The Pacific Tsunami Museum, located in a former bank building in downtown Hilo, is a very sobering place. Here you can learn about tsunamis that have happened around the world over the years, including the huge 1960 one that swept through that very building. You enter the former bank vault to watch a video where survivors of the tsunami describe their experiences. It's a sad place.


One of the tragedies of the 1960 tsunami is that when the ocean began receding, the people didn't realize that this was a sign that a tsunami would soon be coming. So many of them ran down to the shore to gather fish, resulting in their deaths when the wall of water arrived. So, if you happen to see the ocean receding, or if you ever feel an earthquake when you are at an ocean beach, move to high ground immediately.
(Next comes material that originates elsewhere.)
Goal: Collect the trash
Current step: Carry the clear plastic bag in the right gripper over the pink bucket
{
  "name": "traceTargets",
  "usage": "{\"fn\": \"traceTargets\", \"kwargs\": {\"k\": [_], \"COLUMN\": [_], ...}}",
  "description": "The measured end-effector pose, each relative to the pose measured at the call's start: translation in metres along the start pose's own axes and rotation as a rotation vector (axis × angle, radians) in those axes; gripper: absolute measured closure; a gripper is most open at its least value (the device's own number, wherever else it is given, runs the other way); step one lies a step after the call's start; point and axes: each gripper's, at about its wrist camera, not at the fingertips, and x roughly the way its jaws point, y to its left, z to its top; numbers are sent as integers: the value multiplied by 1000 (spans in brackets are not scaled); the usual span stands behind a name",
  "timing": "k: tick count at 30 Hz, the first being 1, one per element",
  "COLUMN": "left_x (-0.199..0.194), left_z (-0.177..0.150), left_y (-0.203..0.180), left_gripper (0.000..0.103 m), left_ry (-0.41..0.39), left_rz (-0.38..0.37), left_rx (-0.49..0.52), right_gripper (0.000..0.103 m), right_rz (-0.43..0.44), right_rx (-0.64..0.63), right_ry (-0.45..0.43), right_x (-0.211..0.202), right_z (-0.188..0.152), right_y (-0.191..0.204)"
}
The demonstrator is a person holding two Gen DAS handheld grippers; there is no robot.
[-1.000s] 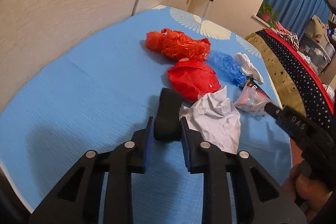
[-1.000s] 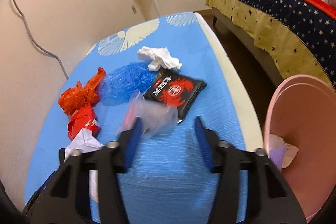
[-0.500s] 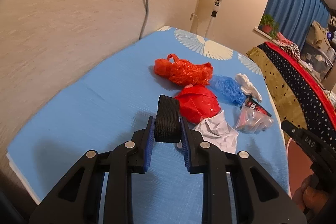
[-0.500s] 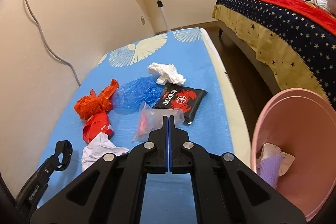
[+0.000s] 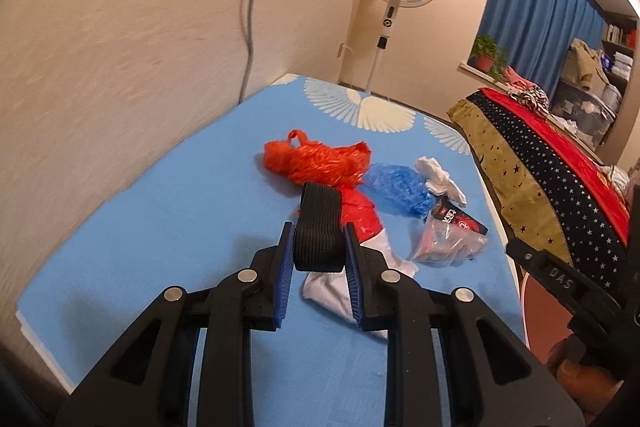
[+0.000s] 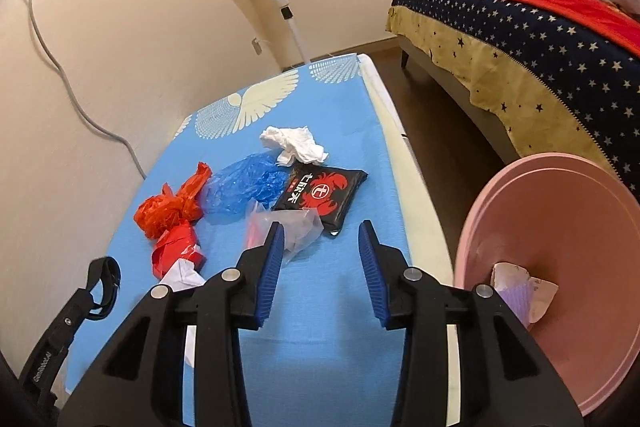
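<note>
Crumpled orange plastic bag, blue plastic bag, white tissue wad, black crab-print packet, clear plastic bag lying clustered on blue mat, black elastic band being gripped upright.

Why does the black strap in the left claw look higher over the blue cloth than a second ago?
Yes, the black strap rose; it now overlaps the red bag rather than the white paper.

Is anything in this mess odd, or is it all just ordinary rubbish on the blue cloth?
One thing stands out: the left gripper is clamped on a black ribbed elastic band, looped like a strap rather than crumpled like the red plastic bags and white tissue. It hardly looks like trash.
</note>
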Motion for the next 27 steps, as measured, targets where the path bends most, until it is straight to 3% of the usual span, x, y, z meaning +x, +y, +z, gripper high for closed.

You can see from this map that whenever there is an earthquake along the edges of the pacific tectonic plate, Hawaii is at risk for a tsunami. (Click on the image to see a larger, more-readable version)



Hilo has been hit by tsunamis many times. I was interested to learn that it is the one place where the airport will close as a result of tsunami warnings, because they've learned that they need to use the runways as emergency roads in order to quickly evacuate some of the residential neighborhoods nearby.

They've also stopped rebuilding the portion of town that sits right along the waterfront. That's why the bank building no longer serves as a bank, but instead as the Tsunami museum, seeking to educate and prepare people.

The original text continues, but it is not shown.